Doctors’ competence should be continually assessed by their peers to minimise risks to patients, one of the country’s chief health experts said today.
Dr John Hillery, president of the Medical Council, told a conference in Dublin that rather than waiting for them to do harm medics should prove they are fit to practise.
But he warned regulation was only one form of guarantee.
“The public want safe services in safe settings from safe staff. For such safety, as with the airline industry, many processes must be in place. The regulation of the doctor is only one,” Dr Hillery said.
“Other clinical staff must be demonstrating competence, as must administrators and the settings within which health services are delivered.”
Dr Hillery warned a debate on regulation of doctors should focus on the most effective methods of assessment rather than who would make up the next Medical Council board.
In the wake of the damning Lourdes Inquiry report which documented the catalogue of savage mistreatment by Dr Michael Neary, the Royal College of Surgeons Ireland carried out a survey of public attitudes to the regulation of doctors.
Some 40% of respondents favoured continued self-regulation with more members of the public on the Medical Council, 42% favoured state regulation with equal members of the profession and the public and 9% favoured state regulation with few or no doctors involved.

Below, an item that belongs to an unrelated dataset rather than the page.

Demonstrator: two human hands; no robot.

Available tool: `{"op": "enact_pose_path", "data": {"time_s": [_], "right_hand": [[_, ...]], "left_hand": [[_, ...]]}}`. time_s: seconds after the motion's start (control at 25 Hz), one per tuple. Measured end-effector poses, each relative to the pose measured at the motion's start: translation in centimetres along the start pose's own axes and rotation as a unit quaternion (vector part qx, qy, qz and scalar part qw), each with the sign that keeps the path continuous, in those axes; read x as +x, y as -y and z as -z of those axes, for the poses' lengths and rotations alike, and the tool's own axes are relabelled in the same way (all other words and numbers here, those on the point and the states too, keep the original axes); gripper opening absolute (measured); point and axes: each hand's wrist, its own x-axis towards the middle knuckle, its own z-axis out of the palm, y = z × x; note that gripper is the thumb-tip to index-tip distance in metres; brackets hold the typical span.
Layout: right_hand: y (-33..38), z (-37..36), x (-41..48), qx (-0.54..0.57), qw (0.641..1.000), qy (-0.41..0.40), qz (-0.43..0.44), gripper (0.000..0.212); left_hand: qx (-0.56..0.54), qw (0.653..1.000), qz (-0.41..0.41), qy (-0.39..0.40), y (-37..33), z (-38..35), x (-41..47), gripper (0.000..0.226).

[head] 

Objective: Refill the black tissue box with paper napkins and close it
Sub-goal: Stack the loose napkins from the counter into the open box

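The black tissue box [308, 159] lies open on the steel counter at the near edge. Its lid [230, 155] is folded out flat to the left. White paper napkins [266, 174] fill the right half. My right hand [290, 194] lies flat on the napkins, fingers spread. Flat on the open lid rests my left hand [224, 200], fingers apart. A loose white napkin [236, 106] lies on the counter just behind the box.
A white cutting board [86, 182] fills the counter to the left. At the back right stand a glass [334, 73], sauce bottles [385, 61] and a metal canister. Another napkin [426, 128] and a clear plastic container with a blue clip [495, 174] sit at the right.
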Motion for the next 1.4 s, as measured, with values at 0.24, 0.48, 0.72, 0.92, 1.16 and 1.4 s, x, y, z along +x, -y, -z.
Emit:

But Dr Hillery warned this may deflect away from the real needs.
“While it may be a clumsy analogy, the one of cars is illustrative. All cars must have regular tests to ensure they are safe for the road. This is done on cars that seem to be functioning perfectly as well as those that seem to be having problems,” Dr Hillery said.
“The current process that regulated doctors could be described as being like an NCT that is only done on cars that have fallen apart on the M50 causing a major accident but cannot be done on cars that show signs of wear and malfunction but continue to move.
“The NCT is done on cars whether there are problems or not, surely regulation of doctors should have processes that act in the same way and allow all doctors to manifest their competence rather than waiting for a doctor to do harm.”
Dr Hillery revealed the Medical Council, which regulates the profession, had proposed such a process but new legislation was required to implement it.
The proposals included greatly increased lay representation to at least 40% of the Council membership, combined with a system whereby doctors prove they are healthy and competent.
Dr Hillery said: “The proposed processes will manage risk in a way that promotes good practice, allows the public to make informed decisions on what doctor they attend and deals with incompetent or misbehaving doctors before they cause harm.
“The debate should be on achieving this aim and not solely on the relative numbers of members of the future Medical Council.”
He added: “There are points for and against ending self-regulation by having more non-doctors than doctors on the regulator. I believe that a major change would damage the medical profession’s belief that it owns the standards of the profession and the duty to defend these.
“I think this would be bad for patients and medical practice. This debate must be part of a larger debate on the regulatory process and how it is resourced and most importantly on how the health services can be safe and productive for patients.”